Render every line of the data exactly as written, and leave out the pictures.

________

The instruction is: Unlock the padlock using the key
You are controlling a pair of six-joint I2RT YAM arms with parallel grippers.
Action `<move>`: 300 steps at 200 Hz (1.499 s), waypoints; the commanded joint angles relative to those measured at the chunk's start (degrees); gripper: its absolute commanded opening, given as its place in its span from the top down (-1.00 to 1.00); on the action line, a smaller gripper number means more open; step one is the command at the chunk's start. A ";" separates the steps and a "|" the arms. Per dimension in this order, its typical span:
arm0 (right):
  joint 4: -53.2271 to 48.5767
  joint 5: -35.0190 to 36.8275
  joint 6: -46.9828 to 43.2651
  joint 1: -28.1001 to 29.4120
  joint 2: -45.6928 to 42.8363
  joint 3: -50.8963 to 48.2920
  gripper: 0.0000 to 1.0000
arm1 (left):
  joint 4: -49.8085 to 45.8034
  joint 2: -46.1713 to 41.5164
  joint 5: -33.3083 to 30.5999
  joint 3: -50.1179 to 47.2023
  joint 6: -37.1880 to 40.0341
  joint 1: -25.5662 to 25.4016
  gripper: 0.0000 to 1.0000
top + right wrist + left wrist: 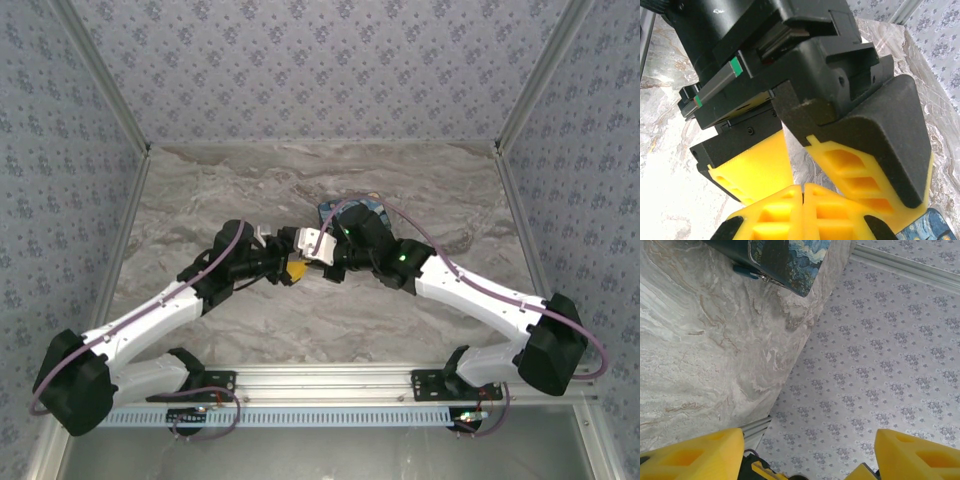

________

• [Finished task]
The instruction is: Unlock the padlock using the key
You are controlling a pair of six-joint I2RT YAM arms with parallel grippers.
Action `<move>`: 300 steps at 200 Hz (1.499 s), waypoints; the commanded joint angles relative to those measured at the chunk's start (degrees); gripper: its absolute commanded opening, given as its place in its span from the top down (-1.00 to 1.00); on the action line, a smaller gripper number means more open; step one is the command at the chunk's start. A ";" separates the steps and a "|" the arms. Per dimension in this order, its typical span:
arm0 (right):
  joint 4: -53.2271 to 48.5767
  joint 5: -35.0190 to 36.8275
  joint 6: -46.9828 to 43.2651
  joint 1: -28.1001 to 29.4120
  joint 2: -45.6928 to 42.8363
  joint 3: -50.8963 to 48.2920
  gripper: 0.0000 to 1.0000
arm1 (left):
  joint 4: -49.8085 to 45.8034
  joint 2: -46.1713 to 41.5164
  joint 5: -33.3083 to 30.5999
  joint 3: -50.1179 to 47.2023
  joint 6: -37.1880 to 40.0341
  joint 1: -25.5662 to 25.4016
  gripper: 0.0000 to 1.0000
top + right wrist + left wrist: 

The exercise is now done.